> **Aim of the exercise**
Using the records below, output the stretch that opens with the line containing "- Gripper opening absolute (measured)" and closes with the line containing "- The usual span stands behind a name", exactly and including both lines, with nothing more.

Entries taken from a collection

########################################

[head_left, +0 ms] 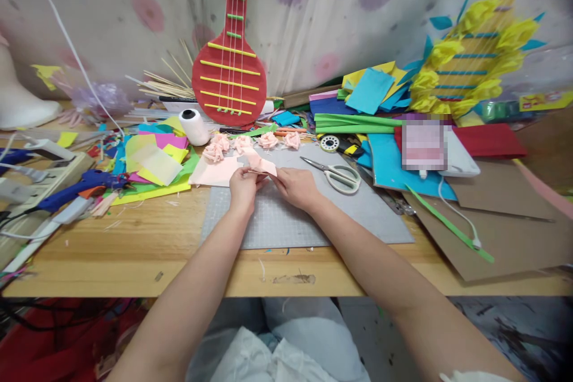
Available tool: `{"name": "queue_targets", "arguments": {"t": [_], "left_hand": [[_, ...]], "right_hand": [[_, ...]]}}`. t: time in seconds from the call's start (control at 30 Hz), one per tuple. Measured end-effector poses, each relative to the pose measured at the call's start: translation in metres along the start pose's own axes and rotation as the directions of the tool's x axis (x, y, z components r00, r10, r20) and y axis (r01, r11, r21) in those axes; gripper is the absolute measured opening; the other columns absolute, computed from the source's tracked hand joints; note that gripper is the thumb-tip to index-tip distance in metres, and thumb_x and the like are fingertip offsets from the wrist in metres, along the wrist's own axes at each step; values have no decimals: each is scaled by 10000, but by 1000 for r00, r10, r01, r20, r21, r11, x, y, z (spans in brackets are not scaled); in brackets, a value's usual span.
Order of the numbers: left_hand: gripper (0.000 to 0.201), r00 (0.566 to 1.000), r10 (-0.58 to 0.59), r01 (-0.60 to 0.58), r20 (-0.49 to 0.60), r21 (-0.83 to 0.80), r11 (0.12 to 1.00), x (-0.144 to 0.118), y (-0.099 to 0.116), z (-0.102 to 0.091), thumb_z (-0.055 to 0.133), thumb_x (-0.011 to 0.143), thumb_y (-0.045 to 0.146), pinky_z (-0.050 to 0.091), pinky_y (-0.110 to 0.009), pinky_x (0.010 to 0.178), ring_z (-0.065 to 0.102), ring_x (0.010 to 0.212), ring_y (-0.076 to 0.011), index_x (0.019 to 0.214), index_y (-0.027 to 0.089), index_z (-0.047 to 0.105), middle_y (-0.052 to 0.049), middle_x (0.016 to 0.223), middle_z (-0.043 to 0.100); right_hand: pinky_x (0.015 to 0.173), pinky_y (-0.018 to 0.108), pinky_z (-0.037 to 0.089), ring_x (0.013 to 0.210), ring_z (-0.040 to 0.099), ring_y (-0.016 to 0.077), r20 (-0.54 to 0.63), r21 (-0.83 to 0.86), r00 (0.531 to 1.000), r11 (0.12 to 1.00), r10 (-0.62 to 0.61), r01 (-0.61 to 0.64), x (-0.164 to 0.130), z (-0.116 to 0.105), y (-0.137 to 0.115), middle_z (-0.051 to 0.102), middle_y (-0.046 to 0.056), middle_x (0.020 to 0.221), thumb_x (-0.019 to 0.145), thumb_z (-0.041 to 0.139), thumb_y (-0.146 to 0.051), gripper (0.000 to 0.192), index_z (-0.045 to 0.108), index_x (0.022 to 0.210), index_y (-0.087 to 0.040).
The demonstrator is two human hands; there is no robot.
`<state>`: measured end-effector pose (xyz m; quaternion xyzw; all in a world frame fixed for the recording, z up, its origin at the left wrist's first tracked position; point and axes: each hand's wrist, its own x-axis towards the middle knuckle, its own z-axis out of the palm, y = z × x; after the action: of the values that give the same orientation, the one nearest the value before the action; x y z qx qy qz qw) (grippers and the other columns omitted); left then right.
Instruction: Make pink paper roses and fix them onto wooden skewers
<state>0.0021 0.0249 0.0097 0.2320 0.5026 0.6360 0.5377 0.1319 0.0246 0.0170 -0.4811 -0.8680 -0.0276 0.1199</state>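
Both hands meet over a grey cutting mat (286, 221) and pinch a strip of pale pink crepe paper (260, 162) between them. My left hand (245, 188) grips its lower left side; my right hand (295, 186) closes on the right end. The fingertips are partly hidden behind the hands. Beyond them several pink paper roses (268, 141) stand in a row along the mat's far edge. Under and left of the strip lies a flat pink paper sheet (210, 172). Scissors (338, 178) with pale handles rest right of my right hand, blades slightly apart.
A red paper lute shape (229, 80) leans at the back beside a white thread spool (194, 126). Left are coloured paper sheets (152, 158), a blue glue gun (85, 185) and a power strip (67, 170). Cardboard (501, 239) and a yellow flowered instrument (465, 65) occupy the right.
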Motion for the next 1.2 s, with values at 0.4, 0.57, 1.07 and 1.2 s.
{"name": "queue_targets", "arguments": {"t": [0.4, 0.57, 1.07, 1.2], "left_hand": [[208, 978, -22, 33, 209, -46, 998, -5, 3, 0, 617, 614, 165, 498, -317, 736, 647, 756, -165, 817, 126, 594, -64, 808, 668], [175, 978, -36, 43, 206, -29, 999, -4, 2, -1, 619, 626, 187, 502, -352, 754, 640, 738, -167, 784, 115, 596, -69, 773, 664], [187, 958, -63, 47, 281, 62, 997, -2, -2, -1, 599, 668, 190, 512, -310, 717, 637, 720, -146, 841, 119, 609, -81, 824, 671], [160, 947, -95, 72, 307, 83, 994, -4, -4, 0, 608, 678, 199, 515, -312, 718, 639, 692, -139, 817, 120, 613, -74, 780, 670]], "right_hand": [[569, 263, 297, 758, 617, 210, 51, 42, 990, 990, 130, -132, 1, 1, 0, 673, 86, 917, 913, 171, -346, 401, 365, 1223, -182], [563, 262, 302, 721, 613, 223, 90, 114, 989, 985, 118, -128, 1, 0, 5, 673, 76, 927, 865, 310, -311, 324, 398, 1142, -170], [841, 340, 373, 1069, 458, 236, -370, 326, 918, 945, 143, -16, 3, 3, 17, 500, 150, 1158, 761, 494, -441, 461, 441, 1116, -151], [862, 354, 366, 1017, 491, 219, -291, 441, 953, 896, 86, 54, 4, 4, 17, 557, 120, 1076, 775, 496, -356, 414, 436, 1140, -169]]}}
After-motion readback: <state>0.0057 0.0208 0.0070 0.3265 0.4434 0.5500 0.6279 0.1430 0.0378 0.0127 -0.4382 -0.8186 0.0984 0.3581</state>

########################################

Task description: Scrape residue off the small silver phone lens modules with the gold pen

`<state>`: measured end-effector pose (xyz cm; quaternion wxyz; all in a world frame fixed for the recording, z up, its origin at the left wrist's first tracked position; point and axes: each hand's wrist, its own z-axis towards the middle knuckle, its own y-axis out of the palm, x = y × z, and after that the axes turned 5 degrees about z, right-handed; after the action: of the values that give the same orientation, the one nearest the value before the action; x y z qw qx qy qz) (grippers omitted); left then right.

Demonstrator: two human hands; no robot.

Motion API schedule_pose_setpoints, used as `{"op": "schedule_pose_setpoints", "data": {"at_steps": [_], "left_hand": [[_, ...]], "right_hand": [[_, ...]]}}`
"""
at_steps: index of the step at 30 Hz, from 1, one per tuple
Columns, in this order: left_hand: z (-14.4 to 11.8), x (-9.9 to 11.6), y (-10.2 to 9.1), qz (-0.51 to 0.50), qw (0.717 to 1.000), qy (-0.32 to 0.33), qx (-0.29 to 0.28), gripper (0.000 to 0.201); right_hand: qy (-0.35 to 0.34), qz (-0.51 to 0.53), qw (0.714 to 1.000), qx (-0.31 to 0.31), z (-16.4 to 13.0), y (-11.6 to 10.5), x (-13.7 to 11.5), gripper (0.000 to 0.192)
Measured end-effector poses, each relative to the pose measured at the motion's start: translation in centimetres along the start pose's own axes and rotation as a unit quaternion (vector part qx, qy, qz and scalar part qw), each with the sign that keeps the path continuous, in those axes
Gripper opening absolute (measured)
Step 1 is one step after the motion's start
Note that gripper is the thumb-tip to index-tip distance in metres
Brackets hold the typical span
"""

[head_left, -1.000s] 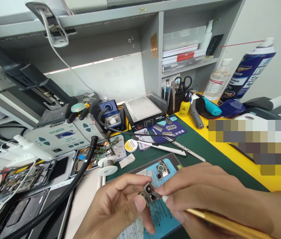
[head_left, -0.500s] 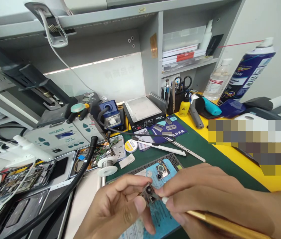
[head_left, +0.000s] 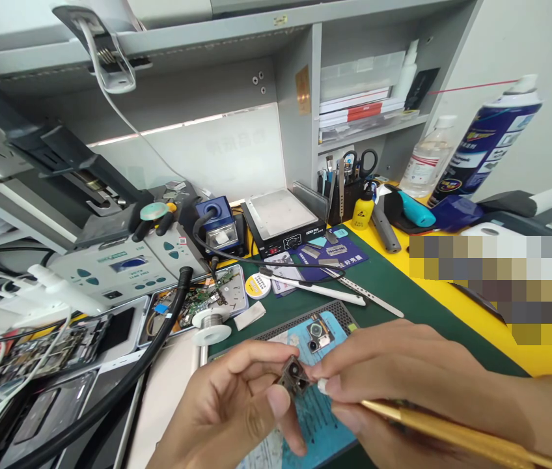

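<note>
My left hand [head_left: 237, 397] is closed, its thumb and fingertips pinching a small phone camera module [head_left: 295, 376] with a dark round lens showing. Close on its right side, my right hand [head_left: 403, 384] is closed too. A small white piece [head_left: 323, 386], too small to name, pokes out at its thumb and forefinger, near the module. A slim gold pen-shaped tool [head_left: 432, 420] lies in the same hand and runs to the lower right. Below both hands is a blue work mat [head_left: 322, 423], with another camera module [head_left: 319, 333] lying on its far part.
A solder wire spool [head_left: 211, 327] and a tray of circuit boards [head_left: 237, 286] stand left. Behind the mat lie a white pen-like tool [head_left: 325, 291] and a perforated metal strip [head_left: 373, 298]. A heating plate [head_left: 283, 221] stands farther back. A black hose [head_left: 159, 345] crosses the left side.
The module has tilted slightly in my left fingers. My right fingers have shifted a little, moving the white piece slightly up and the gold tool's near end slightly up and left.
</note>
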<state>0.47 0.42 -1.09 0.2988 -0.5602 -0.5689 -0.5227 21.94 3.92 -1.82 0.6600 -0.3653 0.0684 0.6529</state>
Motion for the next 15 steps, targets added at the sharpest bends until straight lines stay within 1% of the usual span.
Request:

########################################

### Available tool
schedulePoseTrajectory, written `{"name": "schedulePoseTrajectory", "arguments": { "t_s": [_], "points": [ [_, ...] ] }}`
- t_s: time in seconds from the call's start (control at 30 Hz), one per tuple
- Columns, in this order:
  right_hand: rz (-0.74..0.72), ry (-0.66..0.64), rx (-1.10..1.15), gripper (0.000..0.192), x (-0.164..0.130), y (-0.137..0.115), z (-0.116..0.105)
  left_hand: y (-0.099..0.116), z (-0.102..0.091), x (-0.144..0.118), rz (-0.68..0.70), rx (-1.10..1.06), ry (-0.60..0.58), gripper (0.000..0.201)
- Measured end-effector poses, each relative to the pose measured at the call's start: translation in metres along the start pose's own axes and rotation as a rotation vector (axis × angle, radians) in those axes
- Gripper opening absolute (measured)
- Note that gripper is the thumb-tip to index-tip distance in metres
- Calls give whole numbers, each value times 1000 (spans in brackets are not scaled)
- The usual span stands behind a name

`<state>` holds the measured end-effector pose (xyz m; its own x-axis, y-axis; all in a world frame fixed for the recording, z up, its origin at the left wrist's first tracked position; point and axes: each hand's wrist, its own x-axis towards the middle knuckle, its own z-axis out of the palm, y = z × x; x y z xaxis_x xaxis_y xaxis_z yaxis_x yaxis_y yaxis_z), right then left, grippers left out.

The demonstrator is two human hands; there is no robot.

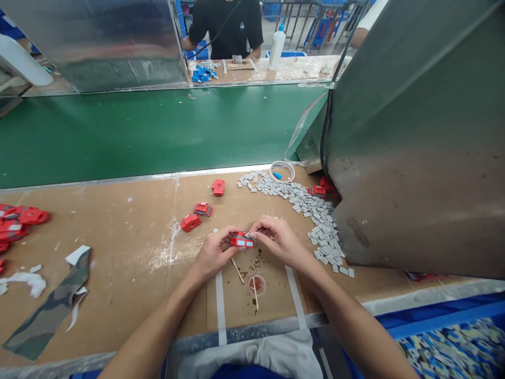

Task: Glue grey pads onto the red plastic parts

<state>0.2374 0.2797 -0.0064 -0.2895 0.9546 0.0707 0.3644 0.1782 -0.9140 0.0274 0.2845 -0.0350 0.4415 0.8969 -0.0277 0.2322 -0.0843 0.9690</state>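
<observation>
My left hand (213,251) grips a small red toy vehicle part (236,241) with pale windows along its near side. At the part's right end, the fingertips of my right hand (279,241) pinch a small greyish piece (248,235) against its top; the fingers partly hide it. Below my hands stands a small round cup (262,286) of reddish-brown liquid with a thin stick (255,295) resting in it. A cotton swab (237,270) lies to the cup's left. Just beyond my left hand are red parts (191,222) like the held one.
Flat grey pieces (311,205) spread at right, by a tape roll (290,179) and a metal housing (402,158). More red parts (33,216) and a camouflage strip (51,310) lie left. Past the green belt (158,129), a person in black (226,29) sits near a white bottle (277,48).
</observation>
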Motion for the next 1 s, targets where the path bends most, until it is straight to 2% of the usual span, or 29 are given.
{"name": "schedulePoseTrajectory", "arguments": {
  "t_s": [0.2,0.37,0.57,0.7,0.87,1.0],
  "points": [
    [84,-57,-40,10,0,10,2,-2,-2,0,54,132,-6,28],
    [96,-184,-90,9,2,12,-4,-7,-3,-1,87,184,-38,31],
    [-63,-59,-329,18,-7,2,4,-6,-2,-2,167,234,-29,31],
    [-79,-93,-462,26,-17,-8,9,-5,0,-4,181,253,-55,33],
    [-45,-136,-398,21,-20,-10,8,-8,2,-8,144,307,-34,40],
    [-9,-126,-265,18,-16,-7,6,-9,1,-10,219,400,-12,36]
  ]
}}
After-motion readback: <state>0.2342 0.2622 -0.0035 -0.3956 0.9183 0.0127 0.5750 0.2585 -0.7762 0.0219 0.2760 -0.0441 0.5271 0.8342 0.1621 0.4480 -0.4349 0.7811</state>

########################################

> **Answer section**
- Gripper opening absolute (measured)
- Note that gripper is the thumb-tip to index-tip distance in metres
- Calls give whole numbers, each value times 1000 (spans in brackets are not scaled)
- The usual span stands behind a name

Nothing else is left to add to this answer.